Please see Publications



I designed and implemented the 2020 social impact assessment (SIA) for the Chyulu Hills Conservation Trust, in southeast Kenya. The CHCT REDD+ project covers a huge area in the Tsavo landscape, with multiple stakeholders partnering to implement the REDD+ carbon credit framework. I was employed as lead consultant to design the SIA and develop the ongoing framework for social impact across the area. This work required considerable stakeholder engagement, from high-level NGO boards to local community groups. Using various qualitative and quantitative techniques, including focus groups, outreach workshops, structured and unstructured interviews, and participatory mapping approaches, I was able to develop consensus between partners and agree a framework for evaluation. I led a Kenyan team to collect quantitative data from across the area, which was used to synthesize the final report and recommendations.



I worked with researchers on the Hwange Lion Project/KAZA landscape to analyse human-wildlife conflict data. In particular, I was interested in predator mortality, and how these patterns related to both direct conflict and also the social landscape. I was able to work with a Zimbabwean team to develop and implement a large-scale social survey to understand perceptions, attitudes, and behaviours regarding carnivores and human-carnivore conflict. I also assisted with multiple other lion research projects, including energetics analysis, sound-base behaviour classification, and 'charisma'-based social perceptions research.

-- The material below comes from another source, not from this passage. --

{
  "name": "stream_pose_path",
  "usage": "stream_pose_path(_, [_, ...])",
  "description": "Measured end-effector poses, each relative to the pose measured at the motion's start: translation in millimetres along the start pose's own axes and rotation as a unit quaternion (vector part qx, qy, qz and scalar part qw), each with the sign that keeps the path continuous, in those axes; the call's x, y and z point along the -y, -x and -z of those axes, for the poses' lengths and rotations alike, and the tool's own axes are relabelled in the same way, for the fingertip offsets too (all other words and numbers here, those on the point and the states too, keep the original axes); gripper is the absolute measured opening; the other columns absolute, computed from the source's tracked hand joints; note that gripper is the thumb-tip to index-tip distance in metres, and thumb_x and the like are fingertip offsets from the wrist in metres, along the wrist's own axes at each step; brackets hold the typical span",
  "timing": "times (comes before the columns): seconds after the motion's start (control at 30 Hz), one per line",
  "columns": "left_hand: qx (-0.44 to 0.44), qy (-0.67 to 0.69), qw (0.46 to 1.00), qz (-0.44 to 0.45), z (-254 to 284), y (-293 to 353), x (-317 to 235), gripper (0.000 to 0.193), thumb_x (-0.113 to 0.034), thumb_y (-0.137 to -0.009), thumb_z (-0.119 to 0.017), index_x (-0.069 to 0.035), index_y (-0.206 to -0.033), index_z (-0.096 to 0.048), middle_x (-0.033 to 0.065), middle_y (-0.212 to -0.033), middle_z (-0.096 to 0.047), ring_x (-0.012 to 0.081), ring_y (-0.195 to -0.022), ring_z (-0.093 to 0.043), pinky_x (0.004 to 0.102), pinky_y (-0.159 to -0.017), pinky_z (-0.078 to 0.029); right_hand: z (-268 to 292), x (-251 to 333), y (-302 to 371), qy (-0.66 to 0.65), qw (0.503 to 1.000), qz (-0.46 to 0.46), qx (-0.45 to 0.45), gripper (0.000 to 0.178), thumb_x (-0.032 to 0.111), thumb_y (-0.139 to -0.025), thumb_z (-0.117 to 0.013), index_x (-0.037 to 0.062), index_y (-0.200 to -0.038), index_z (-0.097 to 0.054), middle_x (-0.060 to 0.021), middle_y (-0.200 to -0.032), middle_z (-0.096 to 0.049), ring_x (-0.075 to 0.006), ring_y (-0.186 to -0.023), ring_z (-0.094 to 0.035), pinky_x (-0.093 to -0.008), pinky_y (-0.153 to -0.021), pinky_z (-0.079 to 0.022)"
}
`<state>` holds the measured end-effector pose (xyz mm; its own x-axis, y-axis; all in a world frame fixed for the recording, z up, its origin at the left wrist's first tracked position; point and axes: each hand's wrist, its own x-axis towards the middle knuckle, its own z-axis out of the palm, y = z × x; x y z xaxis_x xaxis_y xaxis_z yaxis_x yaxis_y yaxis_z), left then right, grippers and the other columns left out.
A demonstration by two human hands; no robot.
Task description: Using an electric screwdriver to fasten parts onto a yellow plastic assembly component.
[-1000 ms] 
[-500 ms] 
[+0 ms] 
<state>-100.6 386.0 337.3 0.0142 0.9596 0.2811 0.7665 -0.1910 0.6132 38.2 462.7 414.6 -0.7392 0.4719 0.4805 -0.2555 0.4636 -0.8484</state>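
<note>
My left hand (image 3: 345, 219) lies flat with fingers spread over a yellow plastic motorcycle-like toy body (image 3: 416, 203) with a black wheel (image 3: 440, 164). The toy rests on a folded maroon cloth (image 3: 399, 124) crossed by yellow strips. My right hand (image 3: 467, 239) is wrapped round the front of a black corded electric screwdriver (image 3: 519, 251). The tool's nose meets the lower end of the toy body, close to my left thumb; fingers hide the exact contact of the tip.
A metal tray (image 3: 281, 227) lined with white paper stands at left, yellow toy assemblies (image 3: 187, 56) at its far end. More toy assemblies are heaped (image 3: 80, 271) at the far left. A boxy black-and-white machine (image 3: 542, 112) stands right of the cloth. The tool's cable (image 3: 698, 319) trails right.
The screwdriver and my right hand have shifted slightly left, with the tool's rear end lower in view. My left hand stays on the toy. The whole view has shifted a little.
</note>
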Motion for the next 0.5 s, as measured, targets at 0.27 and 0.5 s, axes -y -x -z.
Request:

I worked with the Ethiopian Wolf Conservation Programme to carry out research into the conflict between Ethiopian wolves and free-ranging feral dogs in Bale Mountains National Park, Ethiopia. This work focussed on spatial ecology and behaviour. Interspecific interactions were typically negative and aggressive, with domestic dogs displacing the smaller wolves. This work formed part of a larger project to understand conflict between wolves and people, particularly with regard to disease vectors.